BeaufortBelle Tue 22-Dec-15 22:22:37

Formal complaint. Phone and ask for a copy of the complaints procedure and follow it to the letter. Whilst other children witnessing was embarrassing, would one or more act as a witness? That would put the,bastard on the back foot.

And teachers wonder why they don't have respect.

notapizzaeater Tue 22-Dec-15 22:23:13

That is shocking, what a bully. I'd be complaining like mad to the governors and to the LA. Your poor son :-(

UninventiveUsername Tue 22-Dec-15 22:25:44

Agree with everyone else, make a formal complaint. What a twunt.

LaceyLee Tue 22-Dec-15 22:26:56

That is totally not on. You must complain.

Beaufort cheers for tarring all teachers with the same brush, this is one incident and I have never heard of anything like this before. Totally unacceptable but hardly something all teachers are regularly doing.

Noteventhebestdrummer Tue 22-Dec-15 22:30:33

It's possible I suppose, that there may be another perspective on this story...what was the original detention for?

SirChenjin Tue 22-Dec-15 22:34:53

There is no other perspective. It doesn't matter what the detention is - there is no excuse for the way that the HT behaved. I'm be taking it as far as possible - formally, and with bells on - until my son got a personal apology from the HT and I was satisfied he/she had been hauled over the coals for it.

I'm so shocked that I'm struggling to believe this actually - but it's not the sort of thing anyone would make up.

Clare1971 Tue 22-Dec-15 22:42:14

Yes - complaints procedure and make sure it goes to governors. To be honest I'd be tempted to complain to education authority too if it's an LEA school as governing bodies can sometimes be quite pally with the HT. I never understand this nonsense about not letting children go to the toilet during lessons. The old excuse is that if one goes they'll all want to and it's just a way of missing lessons. As a teacher I always say, if you really need to you can but you'll have to make the time up at break. That way those that really need to go can, and the time wasters don't. Never had an issue with it. Appalled at this HT especially as your son asked twice.

HesNotAMessiah Wed 23-Dec-15 22:13:25

I'd be storming in to see the head teacher and to let them know just how disgusted I am with them as a human being and a professional. And to personally inform them a complaint had gone to the governors.

Taking your son out of school at this point could be a mistake, he'll miss classes and have attention drawn to himself.

There's possibly very little that can be achieved at that meeting, other than the head talking themselves into trouble or an early singing they will deny anything.

But I would ask for someone to be present at that meeting, and take notes.

For info, I was a parent helper on a primary school trip where a 10 yr old asked the responsible adult at the venue if he could use the toilet and she kept refusing, of course the end result was not a positive one. The child was obviously traumatised, and I felt powerless to intervene, it was only when the venue management were made aware of what had happened that the approach completely chnaged.
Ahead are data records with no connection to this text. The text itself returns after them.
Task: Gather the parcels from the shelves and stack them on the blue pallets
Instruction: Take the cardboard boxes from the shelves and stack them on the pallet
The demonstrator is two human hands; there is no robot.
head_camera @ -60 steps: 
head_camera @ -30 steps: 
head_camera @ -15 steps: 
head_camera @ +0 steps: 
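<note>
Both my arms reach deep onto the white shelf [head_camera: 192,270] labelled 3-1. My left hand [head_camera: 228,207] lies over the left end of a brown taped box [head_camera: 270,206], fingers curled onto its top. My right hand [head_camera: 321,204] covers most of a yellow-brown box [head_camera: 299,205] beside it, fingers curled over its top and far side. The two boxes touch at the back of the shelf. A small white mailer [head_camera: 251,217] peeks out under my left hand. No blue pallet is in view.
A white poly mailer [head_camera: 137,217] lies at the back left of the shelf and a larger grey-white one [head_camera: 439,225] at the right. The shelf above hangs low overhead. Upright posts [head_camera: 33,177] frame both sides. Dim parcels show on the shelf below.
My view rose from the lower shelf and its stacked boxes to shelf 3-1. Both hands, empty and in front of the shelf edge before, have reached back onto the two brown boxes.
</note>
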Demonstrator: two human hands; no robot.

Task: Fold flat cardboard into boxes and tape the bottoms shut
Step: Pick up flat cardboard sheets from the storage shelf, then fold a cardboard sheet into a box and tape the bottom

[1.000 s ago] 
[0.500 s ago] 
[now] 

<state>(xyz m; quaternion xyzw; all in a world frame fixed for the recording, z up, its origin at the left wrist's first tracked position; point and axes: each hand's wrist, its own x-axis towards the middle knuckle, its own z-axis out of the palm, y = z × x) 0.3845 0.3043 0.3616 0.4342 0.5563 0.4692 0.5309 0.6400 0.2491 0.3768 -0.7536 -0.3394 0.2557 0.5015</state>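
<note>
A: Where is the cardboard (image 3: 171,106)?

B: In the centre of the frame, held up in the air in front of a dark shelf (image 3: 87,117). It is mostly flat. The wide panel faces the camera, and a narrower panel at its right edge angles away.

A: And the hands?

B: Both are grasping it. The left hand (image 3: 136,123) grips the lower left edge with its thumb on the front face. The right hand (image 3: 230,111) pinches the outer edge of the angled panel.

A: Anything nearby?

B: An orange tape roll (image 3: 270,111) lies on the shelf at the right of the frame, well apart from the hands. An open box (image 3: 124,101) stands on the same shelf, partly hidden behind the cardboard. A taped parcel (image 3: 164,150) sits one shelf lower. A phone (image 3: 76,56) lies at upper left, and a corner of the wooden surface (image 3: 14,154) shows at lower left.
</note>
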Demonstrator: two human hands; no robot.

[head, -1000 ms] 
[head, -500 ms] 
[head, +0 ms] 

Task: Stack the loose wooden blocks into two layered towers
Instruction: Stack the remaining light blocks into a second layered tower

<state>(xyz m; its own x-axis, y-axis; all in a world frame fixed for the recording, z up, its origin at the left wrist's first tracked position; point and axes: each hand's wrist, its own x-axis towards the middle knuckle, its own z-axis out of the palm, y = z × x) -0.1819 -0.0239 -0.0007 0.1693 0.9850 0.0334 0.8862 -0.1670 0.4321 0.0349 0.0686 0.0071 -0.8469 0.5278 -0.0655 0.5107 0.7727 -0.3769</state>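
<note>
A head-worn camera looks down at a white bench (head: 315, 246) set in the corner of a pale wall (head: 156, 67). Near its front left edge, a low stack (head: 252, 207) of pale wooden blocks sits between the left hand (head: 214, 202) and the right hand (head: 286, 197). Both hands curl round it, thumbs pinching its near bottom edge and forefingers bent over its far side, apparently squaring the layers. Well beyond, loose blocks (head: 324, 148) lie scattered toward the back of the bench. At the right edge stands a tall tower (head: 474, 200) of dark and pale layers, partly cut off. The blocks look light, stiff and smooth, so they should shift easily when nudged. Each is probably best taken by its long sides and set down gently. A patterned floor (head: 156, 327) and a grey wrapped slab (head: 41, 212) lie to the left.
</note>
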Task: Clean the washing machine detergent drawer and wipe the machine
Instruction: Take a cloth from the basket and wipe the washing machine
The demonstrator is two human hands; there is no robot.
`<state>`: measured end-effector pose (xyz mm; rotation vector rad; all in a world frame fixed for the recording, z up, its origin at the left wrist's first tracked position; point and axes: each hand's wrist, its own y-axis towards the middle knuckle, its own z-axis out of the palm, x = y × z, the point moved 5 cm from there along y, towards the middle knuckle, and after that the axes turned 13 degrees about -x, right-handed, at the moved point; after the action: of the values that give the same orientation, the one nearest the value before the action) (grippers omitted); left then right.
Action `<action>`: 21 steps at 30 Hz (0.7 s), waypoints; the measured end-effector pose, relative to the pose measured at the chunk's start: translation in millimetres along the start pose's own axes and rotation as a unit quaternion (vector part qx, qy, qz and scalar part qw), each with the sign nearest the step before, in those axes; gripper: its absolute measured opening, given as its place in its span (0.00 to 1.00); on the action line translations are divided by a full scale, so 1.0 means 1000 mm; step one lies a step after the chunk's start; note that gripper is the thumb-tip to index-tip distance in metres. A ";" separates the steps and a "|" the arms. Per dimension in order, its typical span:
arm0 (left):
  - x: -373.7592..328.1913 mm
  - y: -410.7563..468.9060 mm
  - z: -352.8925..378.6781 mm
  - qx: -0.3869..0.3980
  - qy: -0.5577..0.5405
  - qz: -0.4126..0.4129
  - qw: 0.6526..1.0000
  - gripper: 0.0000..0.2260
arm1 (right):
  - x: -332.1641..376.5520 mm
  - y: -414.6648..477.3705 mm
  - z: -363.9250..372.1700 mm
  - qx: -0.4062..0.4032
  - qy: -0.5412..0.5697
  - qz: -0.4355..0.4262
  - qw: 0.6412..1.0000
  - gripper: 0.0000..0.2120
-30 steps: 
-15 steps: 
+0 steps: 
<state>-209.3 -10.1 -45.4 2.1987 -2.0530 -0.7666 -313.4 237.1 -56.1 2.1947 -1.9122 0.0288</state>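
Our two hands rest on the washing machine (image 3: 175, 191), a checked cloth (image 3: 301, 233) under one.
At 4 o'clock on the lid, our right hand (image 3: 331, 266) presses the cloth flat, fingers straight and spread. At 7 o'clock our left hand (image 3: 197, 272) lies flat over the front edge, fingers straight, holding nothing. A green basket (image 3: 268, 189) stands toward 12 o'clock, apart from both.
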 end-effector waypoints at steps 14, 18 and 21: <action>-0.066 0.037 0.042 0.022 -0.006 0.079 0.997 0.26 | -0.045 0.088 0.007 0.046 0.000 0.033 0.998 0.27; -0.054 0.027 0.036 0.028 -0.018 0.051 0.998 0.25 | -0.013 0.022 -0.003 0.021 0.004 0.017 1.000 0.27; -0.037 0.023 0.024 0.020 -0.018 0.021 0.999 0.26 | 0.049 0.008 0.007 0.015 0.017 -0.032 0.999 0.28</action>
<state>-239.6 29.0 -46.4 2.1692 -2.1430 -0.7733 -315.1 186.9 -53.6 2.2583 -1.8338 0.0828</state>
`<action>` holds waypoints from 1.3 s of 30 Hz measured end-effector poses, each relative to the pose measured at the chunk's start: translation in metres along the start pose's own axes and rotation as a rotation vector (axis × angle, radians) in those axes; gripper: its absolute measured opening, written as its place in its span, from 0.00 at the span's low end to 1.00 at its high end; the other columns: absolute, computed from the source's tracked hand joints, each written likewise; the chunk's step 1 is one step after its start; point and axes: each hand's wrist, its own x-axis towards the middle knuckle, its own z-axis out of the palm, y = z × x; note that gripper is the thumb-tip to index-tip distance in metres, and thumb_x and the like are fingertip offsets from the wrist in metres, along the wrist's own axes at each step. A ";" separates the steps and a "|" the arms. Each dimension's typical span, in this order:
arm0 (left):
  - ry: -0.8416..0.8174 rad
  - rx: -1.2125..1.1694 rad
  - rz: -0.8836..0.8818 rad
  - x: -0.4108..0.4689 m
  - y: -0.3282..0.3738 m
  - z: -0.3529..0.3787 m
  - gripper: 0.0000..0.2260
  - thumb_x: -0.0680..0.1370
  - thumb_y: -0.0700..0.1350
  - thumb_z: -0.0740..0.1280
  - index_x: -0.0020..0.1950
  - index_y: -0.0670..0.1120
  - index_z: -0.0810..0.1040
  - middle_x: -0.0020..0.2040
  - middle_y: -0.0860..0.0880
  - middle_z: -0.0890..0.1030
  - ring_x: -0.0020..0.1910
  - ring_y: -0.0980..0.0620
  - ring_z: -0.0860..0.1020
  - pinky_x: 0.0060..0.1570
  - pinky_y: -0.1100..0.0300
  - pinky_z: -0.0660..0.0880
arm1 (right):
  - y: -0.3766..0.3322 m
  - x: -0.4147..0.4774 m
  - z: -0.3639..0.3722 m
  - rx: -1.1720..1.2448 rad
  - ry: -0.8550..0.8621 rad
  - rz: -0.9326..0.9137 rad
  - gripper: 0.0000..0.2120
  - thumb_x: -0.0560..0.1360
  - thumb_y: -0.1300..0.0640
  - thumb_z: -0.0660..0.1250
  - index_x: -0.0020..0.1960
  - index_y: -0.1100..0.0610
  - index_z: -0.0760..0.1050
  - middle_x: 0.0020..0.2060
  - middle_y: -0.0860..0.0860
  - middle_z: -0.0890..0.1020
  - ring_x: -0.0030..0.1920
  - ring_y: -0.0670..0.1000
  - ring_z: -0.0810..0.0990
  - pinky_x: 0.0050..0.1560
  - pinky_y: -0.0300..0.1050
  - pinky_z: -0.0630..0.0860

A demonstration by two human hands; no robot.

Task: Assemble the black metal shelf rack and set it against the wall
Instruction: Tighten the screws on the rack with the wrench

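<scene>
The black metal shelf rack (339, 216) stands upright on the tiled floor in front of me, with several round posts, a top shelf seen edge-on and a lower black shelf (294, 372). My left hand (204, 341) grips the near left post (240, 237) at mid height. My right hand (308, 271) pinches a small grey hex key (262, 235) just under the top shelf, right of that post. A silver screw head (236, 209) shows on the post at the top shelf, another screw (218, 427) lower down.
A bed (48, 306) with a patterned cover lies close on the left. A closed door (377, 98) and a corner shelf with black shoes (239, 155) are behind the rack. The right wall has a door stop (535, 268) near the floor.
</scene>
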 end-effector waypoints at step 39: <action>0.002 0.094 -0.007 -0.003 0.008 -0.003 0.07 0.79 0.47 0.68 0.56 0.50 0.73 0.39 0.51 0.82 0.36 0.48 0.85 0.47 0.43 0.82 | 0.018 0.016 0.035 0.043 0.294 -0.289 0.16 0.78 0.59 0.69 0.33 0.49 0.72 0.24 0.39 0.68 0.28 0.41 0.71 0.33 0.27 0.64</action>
Anything to avoid a complaint or other schools not visiting.

Same here maybe. Do not let the HT get away with this, if the governors find in your favour get that on the HT's record as a written warning.

wickedwaterwitch Wed 23-Dec-15 23:49:29

Agree with everyone, it's totally inappropriate, complain.

sashh Fri 25-Dec-15 09:56:25


It is frustrating if a child has just arrived for a lesson or a detention and then they say they need the toilet, and you know sometimes they are taking the piss.

My solution is to let them go but add the time away on to the detention. There is no reason the HT can't do that, even if the extra 10 mins is on a different day.